_Your task_:
In the entries that follow, how many lines hold "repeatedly"? Nothing but the number is expected.

Collection entries:
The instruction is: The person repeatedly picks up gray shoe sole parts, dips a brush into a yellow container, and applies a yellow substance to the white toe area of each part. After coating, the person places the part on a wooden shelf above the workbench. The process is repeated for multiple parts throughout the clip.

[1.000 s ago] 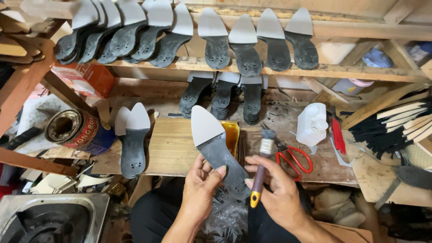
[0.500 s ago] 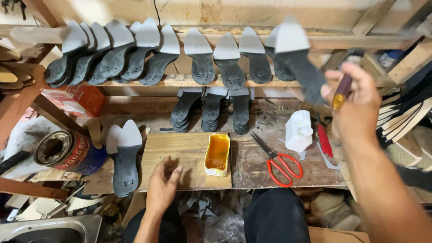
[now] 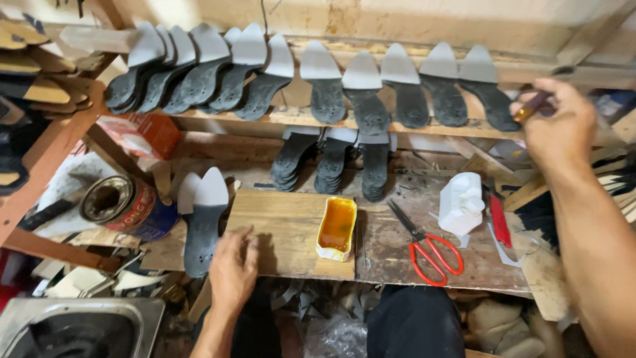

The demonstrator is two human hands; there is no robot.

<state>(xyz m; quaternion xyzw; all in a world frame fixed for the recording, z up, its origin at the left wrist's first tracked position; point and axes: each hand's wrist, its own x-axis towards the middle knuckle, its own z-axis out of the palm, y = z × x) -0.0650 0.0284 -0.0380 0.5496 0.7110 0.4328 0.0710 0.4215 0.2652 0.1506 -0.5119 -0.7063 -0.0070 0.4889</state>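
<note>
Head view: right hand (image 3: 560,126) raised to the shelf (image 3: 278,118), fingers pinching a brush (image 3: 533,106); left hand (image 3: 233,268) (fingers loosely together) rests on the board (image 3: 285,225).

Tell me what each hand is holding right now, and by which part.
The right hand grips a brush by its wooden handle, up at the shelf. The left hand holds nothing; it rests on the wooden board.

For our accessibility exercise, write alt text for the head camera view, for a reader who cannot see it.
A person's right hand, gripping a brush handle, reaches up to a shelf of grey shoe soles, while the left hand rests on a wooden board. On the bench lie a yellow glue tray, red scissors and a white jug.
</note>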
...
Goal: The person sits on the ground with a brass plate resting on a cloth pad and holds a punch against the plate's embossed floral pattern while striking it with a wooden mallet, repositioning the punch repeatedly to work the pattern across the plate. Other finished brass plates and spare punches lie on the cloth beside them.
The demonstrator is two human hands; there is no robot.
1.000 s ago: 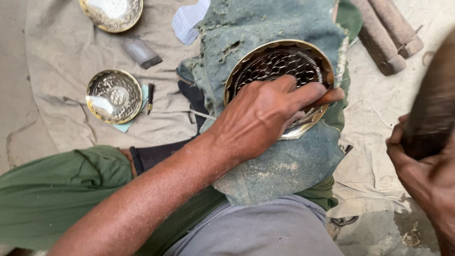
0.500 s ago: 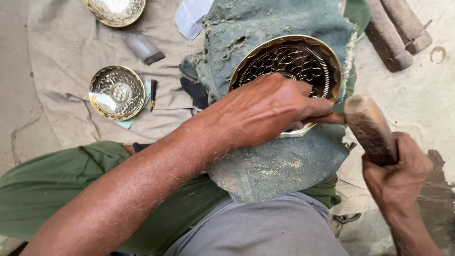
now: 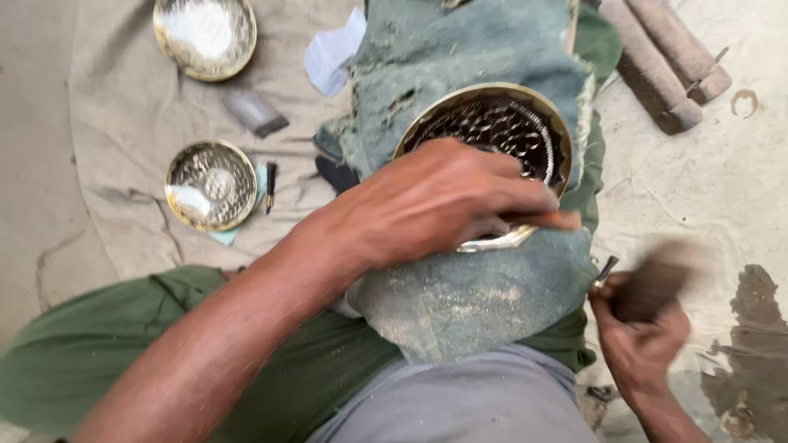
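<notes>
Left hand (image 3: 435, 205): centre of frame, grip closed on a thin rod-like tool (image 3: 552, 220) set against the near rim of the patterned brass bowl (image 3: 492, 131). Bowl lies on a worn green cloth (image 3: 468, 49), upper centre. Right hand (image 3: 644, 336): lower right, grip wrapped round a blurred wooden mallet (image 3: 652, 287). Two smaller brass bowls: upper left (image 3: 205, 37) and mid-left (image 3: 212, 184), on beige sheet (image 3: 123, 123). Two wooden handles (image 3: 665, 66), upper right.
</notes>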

_Task result_:
2